RECHERCHE ET PERSPECTIVES :
Les neurophysiologistes travaillent sur le problème de l'absence de régénération médullaire. Des travaux récents ont montré que, d'une part l'implantation d'un segment de nerf périphérique dans la moelle épinière entraîne la possibilité de régénération de neurones centraux à travers le nerf greffé et que. d'autre part, l'implantation de cortex neurologique ou de cellules embryonnaires dans une cavité expérimentale intramédullaire s'accompagne d'une régénération nerveuse et de connexions périphériques à travers un greffon nerveux. Les études expérimentales au niveau de la moelle épinière lésée permettent actuellement d'envisager des actions thérapeutiques dans plusieurs direction dont:
* La prévention des lésions secondaires d'auto-aggravation par des moyens médicamenteux mis en oeuvre très précocement. Il n'est pas impossible que dans les prochaines années on découvre un produit qui, injecté dans les premières heures, empêcherait ou au moins limiterait l'installation de la paraplégie;
* La stimulation de la régénération neuronale par la diminution de la barrière cicatricielle, l'adjonction de facteurs de croissance et le contrôle de la synaptogénèse (création de nouvelles connexions) Là, il faudra sans doute attendre de longues années avant qu'on puisse obtenir des résultats tangibles.
Les complications
Au début, le risque de décès est présent dans les para/tétraplégies traumatiques pendant les toutes premières heures et la phase de réanimation, surtout en cas de polytraumatisme. Il est primordial de ne pas aggraver les lésions médullo-radiculaires (lors du ramassage du blessé puis des installations : examens complémentaires par exemple). L'immobilisation en matelas coquille est la règle pour tout déplacement tant que la fracture n'est pas réduite et fixée (par contention externe, ou ostéosynthèse). En même temps débute la prévention des escarres dans les territoires anesthésiés (matelas spéciaux, changement de position toutes les 2-3 heures), ce d'autant qu'il existe des troubles tensionnels et thermiques. En cas de tétraplégie, la lutte contre l'obstruction bronchique est souvent prioritaire (paralysie des muscles abdominaux et impossibilité pour le blessé de tousser). Par la suite, la survenue d'atélectasies pulmonaires (zone qui n'est plus ventilée) avec infection est fréquente. Leur prévention passe là encore par des changements fréquents de position et par des séances de respiration dirigée et de percussion thoracique.
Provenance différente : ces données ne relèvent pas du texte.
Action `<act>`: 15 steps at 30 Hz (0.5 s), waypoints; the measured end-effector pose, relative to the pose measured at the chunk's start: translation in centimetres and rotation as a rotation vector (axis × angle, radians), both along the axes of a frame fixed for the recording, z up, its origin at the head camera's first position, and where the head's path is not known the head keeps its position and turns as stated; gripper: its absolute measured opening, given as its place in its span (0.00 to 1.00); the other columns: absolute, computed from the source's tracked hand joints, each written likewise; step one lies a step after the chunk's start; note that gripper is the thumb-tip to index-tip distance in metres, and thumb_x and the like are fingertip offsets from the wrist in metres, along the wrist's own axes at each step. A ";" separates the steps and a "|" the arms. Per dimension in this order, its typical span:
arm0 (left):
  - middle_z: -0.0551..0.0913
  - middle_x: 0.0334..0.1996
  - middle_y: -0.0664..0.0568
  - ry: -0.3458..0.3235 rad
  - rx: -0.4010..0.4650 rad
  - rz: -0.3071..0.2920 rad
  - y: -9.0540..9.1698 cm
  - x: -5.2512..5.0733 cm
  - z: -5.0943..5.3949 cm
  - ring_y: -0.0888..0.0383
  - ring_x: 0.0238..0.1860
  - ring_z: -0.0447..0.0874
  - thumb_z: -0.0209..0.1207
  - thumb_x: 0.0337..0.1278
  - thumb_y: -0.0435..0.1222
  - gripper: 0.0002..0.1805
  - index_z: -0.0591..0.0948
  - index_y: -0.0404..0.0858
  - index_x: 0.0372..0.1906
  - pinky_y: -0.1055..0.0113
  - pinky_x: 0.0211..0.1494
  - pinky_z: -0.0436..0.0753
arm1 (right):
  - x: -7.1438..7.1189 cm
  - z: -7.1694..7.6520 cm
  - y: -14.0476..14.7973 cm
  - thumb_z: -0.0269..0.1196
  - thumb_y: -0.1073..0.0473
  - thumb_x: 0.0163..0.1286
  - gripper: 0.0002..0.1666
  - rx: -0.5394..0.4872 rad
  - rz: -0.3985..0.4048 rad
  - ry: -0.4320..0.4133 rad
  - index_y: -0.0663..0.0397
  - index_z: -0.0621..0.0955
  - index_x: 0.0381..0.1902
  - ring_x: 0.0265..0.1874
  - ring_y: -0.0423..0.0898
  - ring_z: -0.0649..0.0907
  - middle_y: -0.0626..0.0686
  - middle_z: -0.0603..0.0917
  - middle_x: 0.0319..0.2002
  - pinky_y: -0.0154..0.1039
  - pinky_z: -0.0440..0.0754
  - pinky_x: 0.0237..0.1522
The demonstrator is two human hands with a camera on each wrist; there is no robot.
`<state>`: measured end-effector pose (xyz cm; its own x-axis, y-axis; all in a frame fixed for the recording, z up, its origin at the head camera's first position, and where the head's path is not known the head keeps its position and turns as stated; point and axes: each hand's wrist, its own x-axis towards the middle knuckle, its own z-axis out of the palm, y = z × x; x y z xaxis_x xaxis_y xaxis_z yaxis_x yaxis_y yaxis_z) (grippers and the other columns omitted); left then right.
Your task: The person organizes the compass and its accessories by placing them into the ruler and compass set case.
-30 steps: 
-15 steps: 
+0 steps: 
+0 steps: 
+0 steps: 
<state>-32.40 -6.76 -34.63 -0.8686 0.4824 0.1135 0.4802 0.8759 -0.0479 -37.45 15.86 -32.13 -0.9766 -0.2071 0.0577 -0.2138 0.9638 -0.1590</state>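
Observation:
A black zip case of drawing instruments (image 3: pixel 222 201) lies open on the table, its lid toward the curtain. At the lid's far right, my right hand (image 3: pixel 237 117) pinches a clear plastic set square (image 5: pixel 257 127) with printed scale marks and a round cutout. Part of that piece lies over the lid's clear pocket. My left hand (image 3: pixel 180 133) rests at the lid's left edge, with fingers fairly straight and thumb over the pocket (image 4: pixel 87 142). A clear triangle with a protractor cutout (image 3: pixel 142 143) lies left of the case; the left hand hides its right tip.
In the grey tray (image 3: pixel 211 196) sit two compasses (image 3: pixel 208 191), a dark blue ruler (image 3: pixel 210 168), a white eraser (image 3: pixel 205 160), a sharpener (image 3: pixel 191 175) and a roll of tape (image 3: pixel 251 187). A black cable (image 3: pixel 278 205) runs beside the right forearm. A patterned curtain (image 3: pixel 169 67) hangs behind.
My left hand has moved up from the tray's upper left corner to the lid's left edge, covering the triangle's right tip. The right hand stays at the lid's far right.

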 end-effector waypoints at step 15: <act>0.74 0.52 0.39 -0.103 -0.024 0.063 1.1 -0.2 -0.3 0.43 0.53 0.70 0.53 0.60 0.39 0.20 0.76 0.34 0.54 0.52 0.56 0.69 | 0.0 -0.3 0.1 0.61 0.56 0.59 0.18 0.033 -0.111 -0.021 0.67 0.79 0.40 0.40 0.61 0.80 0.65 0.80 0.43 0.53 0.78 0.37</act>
Par la suite, les complications fréquentes sont : les infections de l'appareil urinaire (pyélonéphrites, cystites) et de l'appareil génito-uréthral (prostatites, uréthrites), les calculs rénaux et vésicaux ; les thrombophlébites. Et plus rarement : les ostéomes (formations osseuses anormales) ou para-osteo-arthropathies (POA) au niveau des grosses articulations (risque d'ankylose), les fractures pathologiques survenant dans le territoire lésionnel pour un traumatisme souvent mineur, dues à la décalcification et de diagnostic parfois retardé du fait de l'anesthésie, les occlusions intestinales par défaut d'évacuation des selles.